- _WORK TO COMPLETE_
Reproduce nothing beyond the line containing "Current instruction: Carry". From the first line of the data below down to it, copy each line exactly, without the pictures.

————

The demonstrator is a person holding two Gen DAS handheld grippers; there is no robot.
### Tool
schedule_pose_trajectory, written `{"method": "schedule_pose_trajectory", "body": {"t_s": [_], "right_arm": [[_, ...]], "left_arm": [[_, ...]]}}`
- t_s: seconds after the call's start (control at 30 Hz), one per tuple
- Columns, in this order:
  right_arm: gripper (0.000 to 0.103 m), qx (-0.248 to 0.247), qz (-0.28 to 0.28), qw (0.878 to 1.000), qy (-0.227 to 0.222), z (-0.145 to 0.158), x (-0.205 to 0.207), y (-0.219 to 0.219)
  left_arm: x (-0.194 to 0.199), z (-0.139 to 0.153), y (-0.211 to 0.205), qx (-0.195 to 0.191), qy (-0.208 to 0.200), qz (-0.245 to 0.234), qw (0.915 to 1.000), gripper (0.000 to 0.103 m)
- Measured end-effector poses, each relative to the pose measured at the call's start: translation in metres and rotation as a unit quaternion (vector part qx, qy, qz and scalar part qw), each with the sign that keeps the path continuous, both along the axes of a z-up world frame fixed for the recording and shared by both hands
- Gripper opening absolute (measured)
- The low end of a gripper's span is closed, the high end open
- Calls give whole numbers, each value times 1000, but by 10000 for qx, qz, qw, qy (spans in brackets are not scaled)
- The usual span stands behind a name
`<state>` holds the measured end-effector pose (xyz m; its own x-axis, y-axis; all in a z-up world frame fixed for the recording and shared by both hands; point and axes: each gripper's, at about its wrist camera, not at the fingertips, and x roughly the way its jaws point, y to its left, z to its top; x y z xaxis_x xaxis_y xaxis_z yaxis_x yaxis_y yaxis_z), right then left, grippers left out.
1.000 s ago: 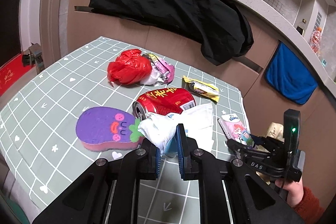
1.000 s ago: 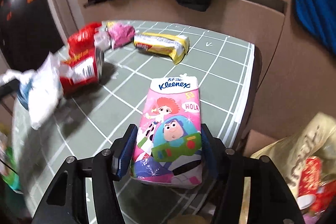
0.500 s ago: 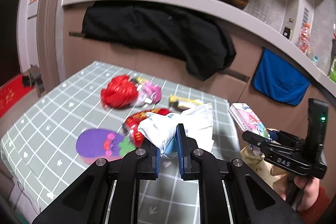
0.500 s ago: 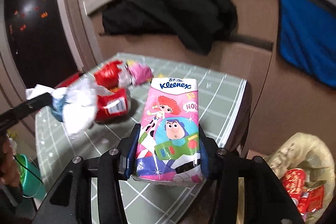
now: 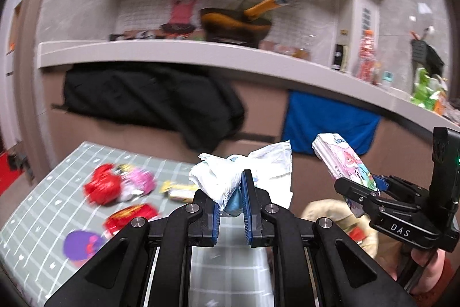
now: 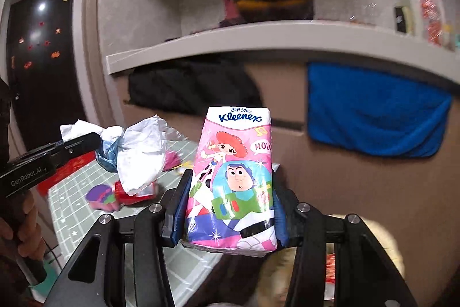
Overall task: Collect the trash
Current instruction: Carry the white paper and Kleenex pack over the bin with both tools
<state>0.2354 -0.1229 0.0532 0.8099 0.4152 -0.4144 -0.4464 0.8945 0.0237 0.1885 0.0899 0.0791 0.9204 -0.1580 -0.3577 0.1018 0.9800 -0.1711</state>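
Left tool [image 5: 231,202]: pressed together on a crumpled tissue wad [image 5: 227,177], white with a blue scrap inside; wad held in the air above the near right part of the bench [image 5: 43,206].
Right tool [image 6: 230,206]: pinching a tissue pack [image 6: 234,177] across its short width; long axis of the pack runs straight out along the fingers, printed face toward the camera; pack held off the bench, beyond its right edge.
Key relation: trash bag [image 5: 339,217] sits low, off the right edge of the bench, below and just behind the right tool; judged nearer to the right hand, so the pack should go down first, the wad after a move rightward.
Left on bench, near to far: purple sponge [image 5: 82,245] by the near left; red can [image 5: 132,216] beside it; yellow wrapper [image 5: 179,190] mid-bench; red bag [image 5: 102,187] and pink wrapper [image 5: 138,181] touching, toward the far edge.
Beyond: black jacket [image 5: 149,97] and blue towel [image 5: 327,120] hanging under the shelf.
Change against a second earlier: both tools higher and clear of the bench; pack then flat on the bench between wider jaws, now lifted and gripped; wad grip unchanged.
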Motion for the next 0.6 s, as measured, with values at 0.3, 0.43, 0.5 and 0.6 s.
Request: {"method": "schedule_pose_trajectory", "body": {"t_s": [0.3,0.43,0.5,0.6], "right_arm": [[45,-128,-762,9959,-476,30,-24,-69],[45,-110,-1058,9931,-490,33,-29,-98],[45,-99,-1181,9918,-470,34,-32,-113],[45,-70,-1306,9905,-437,35,-35,-130]], "left_arm": [[23,20,-77,-91,-168,-813,9965,13],[29,20,-108,-73,-166,-1081,9940,13],[31,17,-121,-84,-128,-1183,9929,13],[33,11,-137,-94,-47,-1272,9918,13]]}}
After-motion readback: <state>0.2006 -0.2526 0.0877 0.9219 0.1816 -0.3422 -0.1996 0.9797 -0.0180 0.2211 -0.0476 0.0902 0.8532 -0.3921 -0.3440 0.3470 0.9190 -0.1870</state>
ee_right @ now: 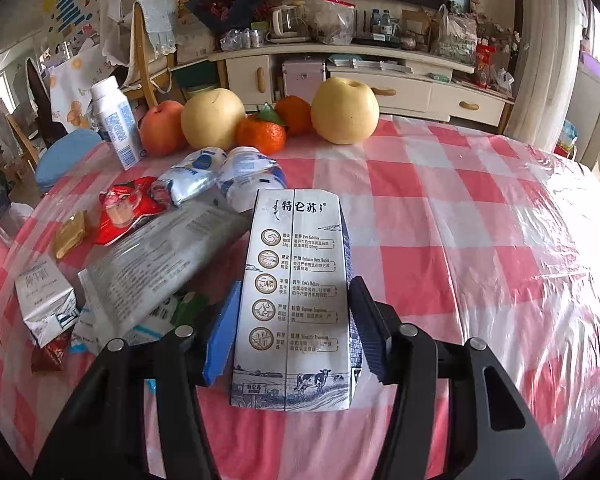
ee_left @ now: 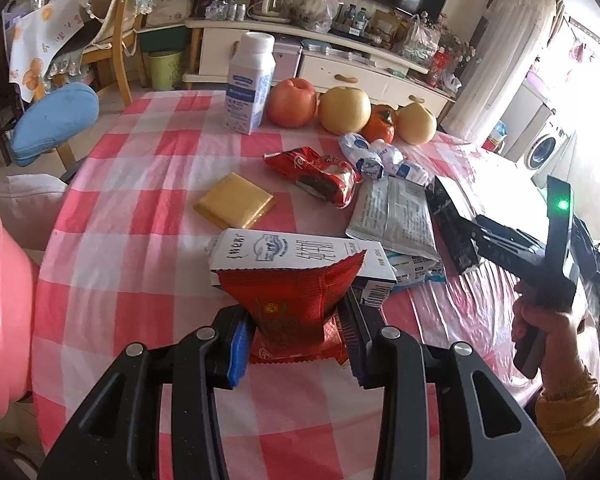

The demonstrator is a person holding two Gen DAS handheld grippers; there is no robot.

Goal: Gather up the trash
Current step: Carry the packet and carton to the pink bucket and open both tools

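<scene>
Flattened milk carton (ee_right: 296, 300) sits between the right tongs (ee_right: 296, 320), pads pressing its sides, just above the checked tabletop (ee_right: 460, 240). Left tongs (ee_left: 296, 332) clamp a red snack wrapper (ee_left: 296, 296). Best squeeze firmly; the carton looks slippery, lift clear of remaining litter.

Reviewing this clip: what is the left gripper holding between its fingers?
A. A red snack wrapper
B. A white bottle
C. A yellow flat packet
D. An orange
A: in the left wrist view the left gripper has its fingers closed on the red snack wrapper, while the yellow flat packet lies untouched on the table.
</scene>
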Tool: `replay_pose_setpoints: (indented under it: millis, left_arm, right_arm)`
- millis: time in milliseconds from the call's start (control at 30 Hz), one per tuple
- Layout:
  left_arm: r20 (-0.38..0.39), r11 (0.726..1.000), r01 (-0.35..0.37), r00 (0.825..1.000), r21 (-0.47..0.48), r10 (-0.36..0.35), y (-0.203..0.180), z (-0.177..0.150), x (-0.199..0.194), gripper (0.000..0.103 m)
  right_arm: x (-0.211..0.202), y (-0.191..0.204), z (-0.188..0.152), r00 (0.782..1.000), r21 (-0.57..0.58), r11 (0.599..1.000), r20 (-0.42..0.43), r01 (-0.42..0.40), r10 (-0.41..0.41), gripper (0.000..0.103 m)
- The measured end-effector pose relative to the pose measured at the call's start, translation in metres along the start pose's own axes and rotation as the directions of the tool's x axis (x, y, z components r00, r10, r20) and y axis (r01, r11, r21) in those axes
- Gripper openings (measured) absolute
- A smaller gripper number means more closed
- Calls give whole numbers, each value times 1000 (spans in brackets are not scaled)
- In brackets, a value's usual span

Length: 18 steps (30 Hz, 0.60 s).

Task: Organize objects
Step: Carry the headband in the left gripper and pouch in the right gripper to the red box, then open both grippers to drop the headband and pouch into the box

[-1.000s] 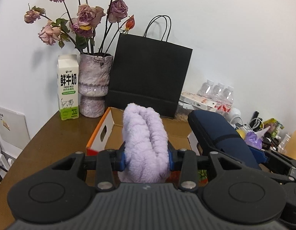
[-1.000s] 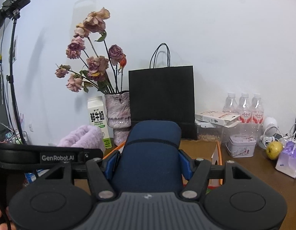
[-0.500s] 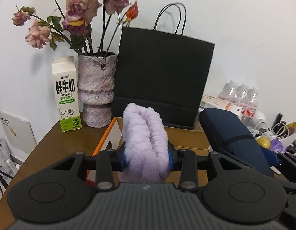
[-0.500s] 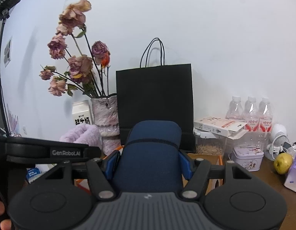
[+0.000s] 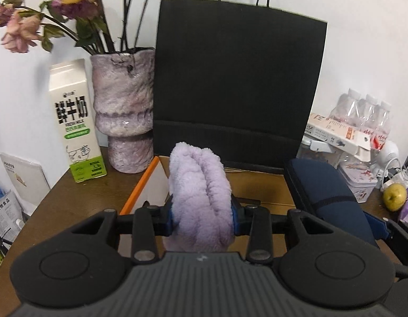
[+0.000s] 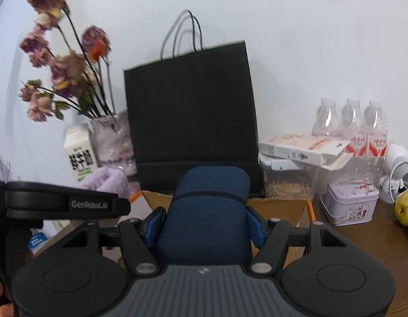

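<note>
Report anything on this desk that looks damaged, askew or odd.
Two things stand out. The flowers in the purple vase are wilted, heads drooping and faded. The flat white carton lying atop the clear container has its end flap hanging open. The milk carton and black paper bag stand upright.

Even bright indoor light, soft shadows on white wall (image 6: 283,39), strong fisheye warp w/ dark corners, flowers (image 6: 58,66) motion-blurred
</note>
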<state>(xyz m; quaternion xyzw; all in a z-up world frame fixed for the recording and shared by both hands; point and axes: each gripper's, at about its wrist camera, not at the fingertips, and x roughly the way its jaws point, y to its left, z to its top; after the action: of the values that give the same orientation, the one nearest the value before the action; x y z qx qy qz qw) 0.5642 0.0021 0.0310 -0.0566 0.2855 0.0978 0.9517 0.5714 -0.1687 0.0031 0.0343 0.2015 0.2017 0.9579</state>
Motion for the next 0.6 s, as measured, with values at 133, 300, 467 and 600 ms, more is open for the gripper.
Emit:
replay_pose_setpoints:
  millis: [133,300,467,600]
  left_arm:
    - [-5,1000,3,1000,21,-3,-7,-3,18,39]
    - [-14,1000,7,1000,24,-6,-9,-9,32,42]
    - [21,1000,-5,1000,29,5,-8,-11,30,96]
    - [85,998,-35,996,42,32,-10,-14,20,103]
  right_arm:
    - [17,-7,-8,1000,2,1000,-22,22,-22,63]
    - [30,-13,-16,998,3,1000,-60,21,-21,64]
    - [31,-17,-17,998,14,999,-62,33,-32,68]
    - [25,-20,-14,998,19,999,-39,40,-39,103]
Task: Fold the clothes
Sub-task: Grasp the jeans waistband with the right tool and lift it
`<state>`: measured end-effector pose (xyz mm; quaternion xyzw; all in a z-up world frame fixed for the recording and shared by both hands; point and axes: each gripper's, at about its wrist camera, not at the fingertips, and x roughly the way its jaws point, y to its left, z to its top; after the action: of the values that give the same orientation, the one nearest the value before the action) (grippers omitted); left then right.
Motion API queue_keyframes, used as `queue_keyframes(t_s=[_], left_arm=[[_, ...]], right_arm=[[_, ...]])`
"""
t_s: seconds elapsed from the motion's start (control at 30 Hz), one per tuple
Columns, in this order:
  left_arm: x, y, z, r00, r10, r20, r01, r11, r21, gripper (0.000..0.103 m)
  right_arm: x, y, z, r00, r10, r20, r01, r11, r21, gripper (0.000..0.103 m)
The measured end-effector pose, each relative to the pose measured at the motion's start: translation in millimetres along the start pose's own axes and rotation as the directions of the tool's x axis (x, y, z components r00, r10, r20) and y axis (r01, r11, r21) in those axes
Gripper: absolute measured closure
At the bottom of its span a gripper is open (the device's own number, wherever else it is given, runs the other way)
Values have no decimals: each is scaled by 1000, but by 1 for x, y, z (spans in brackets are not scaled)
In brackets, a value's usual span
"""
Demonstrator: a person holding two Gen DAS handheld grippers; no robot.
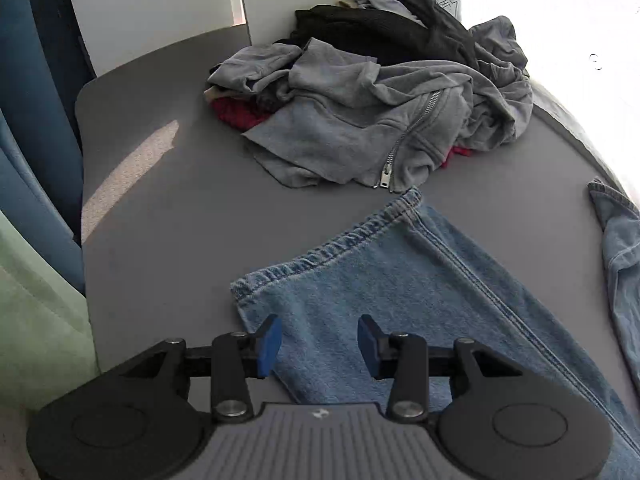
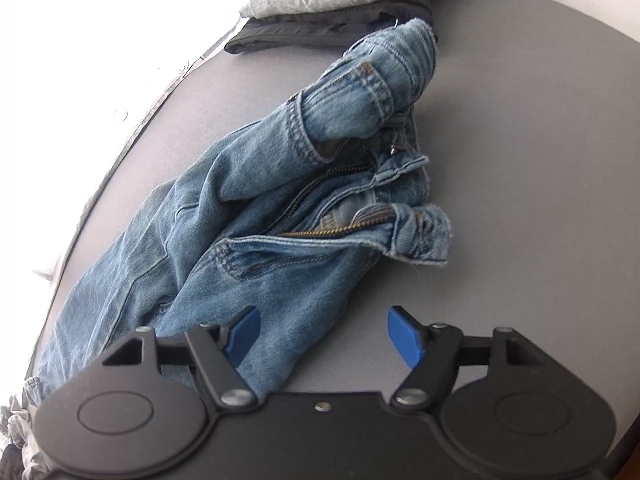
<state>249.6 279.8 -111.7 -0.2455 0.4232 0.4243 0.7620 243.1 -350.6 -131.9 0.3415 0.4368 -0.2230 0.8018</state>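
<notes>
Grey table [image 1: 168, 208], blue-green curtain [image 1: 28, 184]

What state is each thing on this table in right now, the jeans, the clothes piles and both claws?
jeans: unfolded, fly unzipped, waistband crumpled, one leg spread flat
grey zip hoodie: crumpled on top of the unfolded heap, zip partly open
black garment: bunched at the back of the heap
folded stack: folded, at the far table edge
left claw: open, above the jeans leg, holding nothing
right claw: open, holding nothing
</notes>
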Motion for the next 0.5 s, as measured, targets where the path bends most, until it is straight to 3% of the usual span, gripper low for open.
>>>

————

- _OUTPUT FOR THIS EXERCISE_
The demonstrator is a person holding two Gen DAS handheld grippers; there is no robot.
### Tool
schedule_pose_trajectory, written `{"method": "schedule_pose_trajectory", "body": {"t_s": [_], "right_arm": [[_, ...]], "left_arm": [[_, ...]]}}`
- t_s: seconds after the call's start (control at 30 Hz), one per tuple
- Columns, in this order:
  right_arm: gripper (0.000 to 0.103 m), qx (-0.248 to 0.247), qz (-0.28 to 0.28), qw (0.878 to 1.000), qy (-0.227 to 0.222), z (-0.145 to 0.158), x (-0.205 to 0.207), y (-0.219 to 0.219)
  left_arm: x (-0.194 to 0.199), z (-0.139 to 0.153), y (-0.211 to 0.205), qx (-0.195 to 0.191), qy (-0.208 to 0.200), qz (-0.245 to 0.234), qw (0.915 to 1.000), gripper (0.000 to 0.103 m)
- Measured end-effector poses, each relative to the pose measured at the call's start: translation in metres and rotation as a unit quaternion (vector part qx, qy, qz and scalar part qw), each with the sign that keeps the path continuous, both along the axes of a z-up world frame fixed for the recording and shared by both hands
- Gripper opening absolute (measured)
- The low end of a gripper's span is closed, the high end open
- Calls give whole numbers, each value times 1000, but by 10000 for qx, qz, qw, qy (spans in brackets are not scaled)
- The usual span stands behind a name
`<state>` holds the measured end-effector pose (xyz m; its own x-axis, y-axis; all in a z-up world frame fixed for the recording and shared by both hands; point and axes: each gripper's, at about its wrist camera, not at the fingertips, and x roughly the way its jaws point, y to its left, z to its top; x y z xaxis_x xaxis_y xaxis_z yaxis_x yaxis_y yaxis_z), right then left, grippers left out.
1.000 s ago: 
1.000 s ago: 
0.500 s ago: 
0.500 s ago: 
now: 
now: 
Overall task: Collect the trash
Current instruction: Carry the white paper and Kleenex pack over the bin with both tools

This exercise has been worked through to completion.